▶ **Prompt**
In the listing below, locate the line with "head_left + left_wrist" and the line with "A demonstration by", then output both and everything between them exactly, minus any pictures.

▶ **Stored data**
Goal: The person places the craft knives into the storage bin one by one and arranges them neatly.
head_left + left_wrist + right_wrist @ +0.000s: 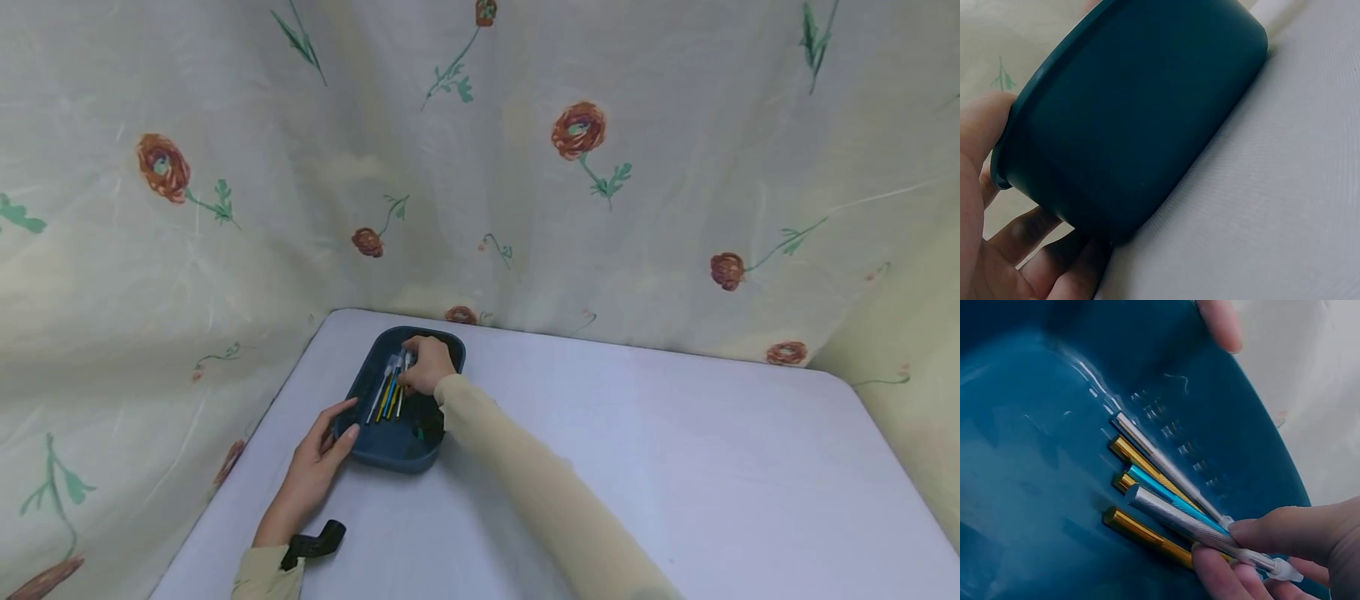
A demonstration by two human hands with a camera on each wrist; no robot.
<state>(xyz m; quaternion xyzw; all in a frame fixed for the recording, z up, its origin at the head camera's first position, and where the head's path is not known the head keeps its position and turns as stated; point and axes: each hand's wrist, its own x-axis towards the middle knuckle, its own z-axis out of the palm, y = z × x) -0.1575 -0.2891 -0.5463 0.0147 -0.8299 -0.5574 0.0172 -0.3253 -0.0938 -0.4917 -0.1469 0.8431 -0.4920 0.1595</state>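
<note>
A dark blue plastic tub stands at the left of the table. My left hand grips its near-left corner; in the left wrist view the thumb lies at the rim and the other fingers bend against the outer wall. Inside the tub, my right hand pinches a silver craft knife near its clear-capped end, between thumb and fingers. Beside and beneath it lie several more slim metal craft knives: a silver one, a blue one and gold ones. My right fingers hide some of their capped ends.
A dark object with a bit of green lies in the tub's near right part, partly behind the right sleeve. The white-covered table extends right. A flowered curtain hangs along the back and left edges.
</note>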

▶ **Answer section**
head_left + left_wrist + right_wrist @ +0.000s: 
A demonstration by two human hands with a camera on each wrist; no robot.

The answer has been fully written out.